Had 22 week midwife appointment today (I’m 22 weeks 2 days, for those of you without a calender of my pregnancy hanging on your wall).

I asked about 6,432 questions. I think the favourite thing I said was, ‘My final two questions: orgasms and poop.’

My least favourite thing the midwife said was that orgasms are now verbodden on account of the whole twin thing. The best thing she said was, ‘OH, your partner is female. I don’t want to be offensive, but that might explain why you asked about orgasms. None of my patients with male partners seem interested in sex at all, or like they have orgasms.’ (How is this offensive to me? If anything, it’s offensive to kickin’ ladies with male partners who enjoy the lovvvvvvvvvemaking.)

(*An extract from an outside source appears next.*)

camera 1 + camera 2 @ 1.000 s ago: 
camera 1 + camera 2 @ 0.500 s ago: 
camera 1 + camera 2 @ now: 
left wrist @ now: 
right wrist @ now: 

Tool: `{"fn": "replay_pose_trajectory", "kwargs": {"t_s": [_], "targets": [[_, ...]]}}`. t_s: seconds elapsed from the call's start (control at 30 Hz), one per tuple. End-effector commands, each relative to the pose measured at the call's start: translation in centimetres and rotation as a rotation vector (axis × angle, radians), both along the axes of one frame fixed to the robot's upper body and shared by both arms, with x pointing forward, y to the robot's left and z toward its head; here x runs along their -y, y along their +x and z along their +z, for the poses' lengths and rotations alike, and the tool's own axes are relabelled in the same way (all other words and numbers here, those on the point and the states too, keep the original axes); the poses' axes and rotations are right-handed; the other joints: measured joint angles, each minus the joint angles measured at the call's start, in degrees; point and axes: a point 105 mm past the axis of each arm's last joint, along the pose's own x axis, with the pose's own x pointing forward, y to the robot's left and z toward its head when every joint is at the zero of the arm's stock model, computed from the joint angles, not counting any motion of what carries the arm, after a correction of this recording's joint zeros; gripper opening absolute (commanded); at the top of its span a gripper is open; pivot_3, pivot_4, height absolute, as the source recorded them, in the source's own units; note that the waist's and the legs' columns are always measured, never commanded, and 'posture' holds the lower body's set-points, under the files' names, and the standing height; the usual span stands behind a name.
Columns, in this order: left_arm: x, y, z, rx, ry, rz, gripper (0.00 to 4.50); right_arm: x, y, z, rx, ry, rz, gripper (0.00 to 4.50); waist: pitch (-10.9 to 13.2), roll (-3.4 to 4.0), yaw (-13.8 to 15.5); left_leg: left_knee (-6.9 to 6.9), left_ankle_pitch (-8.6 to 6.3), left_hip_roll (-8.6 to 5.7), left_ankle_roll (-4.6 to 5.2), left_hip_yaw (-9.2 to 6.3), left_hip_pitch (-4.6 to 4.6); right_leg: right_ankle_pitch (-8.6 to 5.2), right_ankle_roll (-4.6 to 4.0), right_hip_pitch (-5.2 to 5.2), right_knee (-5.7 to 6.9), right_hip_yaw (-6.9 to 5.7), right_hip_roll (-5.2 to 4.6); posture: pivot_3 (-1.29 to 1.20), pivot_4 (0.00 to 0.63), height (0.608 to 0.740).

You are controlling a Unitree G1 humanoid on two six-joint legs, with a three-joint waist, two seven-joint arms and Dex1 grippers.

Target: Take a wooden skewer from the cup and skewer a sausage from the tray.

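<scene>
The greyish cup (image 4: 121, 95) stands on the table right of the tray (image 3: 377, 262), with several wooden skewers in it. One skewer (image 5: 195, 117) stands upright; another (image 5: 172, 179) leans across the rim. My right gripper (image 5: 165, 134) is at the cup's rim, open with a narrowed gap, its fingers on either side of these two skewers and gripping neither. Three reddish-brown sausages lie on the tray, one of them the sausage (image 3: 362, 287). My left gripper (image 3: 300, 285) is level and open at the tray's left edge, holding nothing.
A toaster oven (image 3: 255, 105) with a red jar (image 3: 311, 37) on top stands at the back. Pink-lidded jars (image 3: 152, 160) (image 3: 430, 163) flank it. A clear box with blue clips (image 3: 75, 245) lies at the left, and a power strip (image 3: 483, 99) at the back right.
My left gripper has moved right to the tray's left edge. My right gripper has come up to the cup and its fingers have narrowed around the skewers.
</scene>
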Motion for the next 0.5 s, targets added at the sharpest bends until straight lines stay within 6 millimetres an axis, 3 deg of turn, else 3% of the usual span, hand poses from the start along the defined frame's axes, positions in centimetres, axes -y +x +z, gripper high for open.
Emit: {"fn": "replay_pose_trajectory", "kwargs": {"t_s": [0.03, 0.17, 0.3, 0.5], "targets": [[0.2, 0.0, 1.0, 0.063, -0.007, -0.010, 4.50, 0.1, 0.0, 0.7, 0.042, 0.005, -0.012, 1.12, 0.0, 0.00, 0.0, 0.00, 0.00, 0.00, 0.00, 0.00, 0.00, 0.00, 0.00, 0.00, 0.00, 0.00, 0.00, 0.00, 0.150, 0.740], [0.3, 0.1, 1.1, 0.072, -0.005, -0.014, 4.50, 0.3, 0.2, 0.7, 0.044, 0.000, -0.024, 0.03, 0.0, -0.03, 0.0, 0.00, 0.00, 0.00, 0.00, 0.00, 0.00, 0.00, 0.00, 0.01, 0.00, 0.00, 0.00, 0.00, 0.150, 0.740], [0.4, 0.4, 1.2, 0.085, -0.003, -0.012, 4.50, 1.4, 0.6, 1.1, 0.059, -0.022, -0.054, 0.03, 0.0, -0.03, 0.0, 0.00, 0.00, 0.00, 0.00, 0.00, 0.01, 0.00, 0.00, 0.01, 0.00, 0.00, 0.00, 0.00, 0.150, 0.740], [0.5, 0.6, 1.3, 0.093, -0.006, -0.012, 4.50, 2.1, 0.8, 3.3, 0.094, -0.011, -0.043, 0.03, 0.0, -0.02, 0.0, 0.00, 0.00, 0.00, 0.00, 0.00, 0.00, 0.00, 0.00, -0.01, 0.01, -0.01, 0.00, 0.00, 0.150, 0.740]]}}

So….lesbians have better sex. It’s official and branded so by Marie. (Pronounced ‘Mary.’) Bless her.

Let’s see, other stuff. She confirmed I can only go ahead with a vaginal delivery if both babies are headdown. Boo sucks. Also said I might not feel Torre as much as she suspects Mano is crowding Torre a bit. She couldn’t tell what their presentation was, but it was pretty funny feeling – I could feel the babies getting pushed around by her. She also measured my uterine height – first time that has happened.

Am I pregnant or WHAT. Tape measures on my tummy. Good times. I am measuring big (of course) but not as big as I suspected. The ol’ uterus is 25 cm. As per usual, Torre was nice and still for heart checking, but Mano was elusive. Perhaps this is linked to the amount of room they each have in the womb. Hopefully they will grow more or less evenly. I sometimes wonder if all this lying on my left side is affecting anything.

In other news, I spend all my time on eBay hitting refresh to see if I have been outbid on a Tiny Love playmat – the deluxe gymani lights & sound or something like that. We want this mofo, and I have lost about 4 auctions of it already. Cross your fingers for us/it/the babies!!

My camp-related job has offered me a bit of at home work, so at least it can fund some of these baby purchases. Like two cheap ones. Ha. We are getting to the point where we need to purchase expensive furniture and shit, and that makes it scary to make big decisions because it’s all much more bank-account-ruining and serious. Updates later.